Machine Learning Foundations: Part 9 - Using the Sequencing APIs

In part 8: Introduction to Natural Language Processing, we looked at how you can tokenize words with simple APIs. This allowed you to turn words into numbers or tokens so that they can be more easily represented in a computer's memory. It's the first step in processing language. The next step, which we'll look at in this part, is to turn sentences into sequences of tokens. And we'll explore the tools that make this very simple to do in TensorFlow. So let's get started.

Here's the code that we were looking at last time where our sentences are represented as elements in an array.

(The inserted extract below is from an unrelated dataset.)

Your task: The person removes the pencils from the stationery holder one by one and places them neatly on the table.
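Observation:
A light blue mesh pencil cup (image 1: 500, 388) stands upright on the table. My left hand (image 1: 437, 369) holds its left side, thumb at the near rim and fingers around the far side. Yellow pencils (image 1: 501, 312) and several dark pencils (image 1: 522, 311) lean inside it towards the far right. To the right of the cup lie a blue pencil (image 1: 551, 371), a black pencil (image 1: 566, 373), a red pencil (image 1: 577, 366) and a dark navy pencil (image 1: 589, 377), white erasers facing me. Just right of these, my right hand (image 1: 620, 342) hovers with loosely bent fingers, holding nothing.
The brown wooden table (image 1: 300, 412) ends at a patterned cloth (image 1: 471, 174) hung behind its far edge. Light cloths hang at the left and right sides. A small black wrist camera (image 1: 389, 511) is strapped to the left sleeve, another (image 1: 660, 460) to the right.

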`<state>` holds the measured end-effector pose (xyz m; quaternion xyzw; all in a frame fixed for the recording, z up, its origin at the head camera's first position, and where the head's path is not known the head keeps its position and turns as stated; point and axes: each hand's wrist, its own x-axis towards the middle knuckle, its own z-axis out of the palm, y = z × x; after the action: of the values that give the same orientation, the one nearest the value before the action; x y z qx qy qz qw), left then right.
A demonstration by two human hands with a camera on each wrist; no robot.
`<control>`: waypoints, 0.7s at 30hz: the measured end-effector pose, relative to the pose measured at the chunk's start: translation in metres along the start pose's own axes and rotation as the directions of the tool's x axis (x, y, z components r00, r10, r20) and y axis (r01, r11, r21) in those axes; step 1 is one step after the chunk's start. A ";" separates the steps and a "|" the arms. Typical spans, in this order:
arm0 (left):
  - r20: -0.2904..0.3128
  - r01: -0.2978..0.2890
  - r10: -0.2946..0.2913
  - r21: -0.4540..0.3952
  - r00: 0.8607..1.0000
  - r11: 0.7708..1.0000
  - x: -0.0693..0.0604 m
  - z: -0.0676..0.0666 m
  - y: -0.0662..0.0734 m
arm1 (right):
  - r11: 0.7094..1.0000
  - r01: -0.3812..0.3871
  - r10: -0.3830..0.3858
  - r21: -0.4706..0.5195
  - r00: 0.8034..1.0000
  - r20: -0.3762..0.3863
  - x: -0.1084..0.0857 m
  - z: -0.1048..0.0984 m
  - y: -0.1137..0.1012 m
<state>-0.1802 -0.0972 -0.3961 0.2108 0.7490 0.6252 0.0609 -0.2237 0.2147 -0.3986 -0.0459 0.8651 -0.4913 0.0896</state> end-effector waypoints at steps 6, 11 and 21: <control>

from tensorflow.keras.preprocessing.text import Tokenizer

sentences = [
    'I love my dog',
    'I love my cat',
    'You love my dog!',
    'Do you think my dog is amazing?'
]

tokenizer = Tokenizer(num_words = 100)
tokenizer.fit_on_texts(sentences)
word_index = tokenizer.word_index

sequences = tokenizer.texts_to_sequences(sentences)

print("\nWord Index = " , word_index)
print("\nSequences = " , sequences)

We use a tokenizer to turn the words in those sentences into numeric tokens. Then we can inspect those tokens by looking at the tokenizer's word index property. But there's a few differences. First, I've added another sentence to the corpus, just so that we can get a variety of sentence lengths. All of the others were four words long. So I've added one that has seven words. Additionally, I've added call tokenizer.texts_to_sequences which does the hard work of turning the array of sentences into arrays of tokens. As the tokenizer already fif the job of tokenizing the words, it's nice that it can handle the sequencing, too. But this is just the first step in what you'll need to do when you're preparing text for an LP.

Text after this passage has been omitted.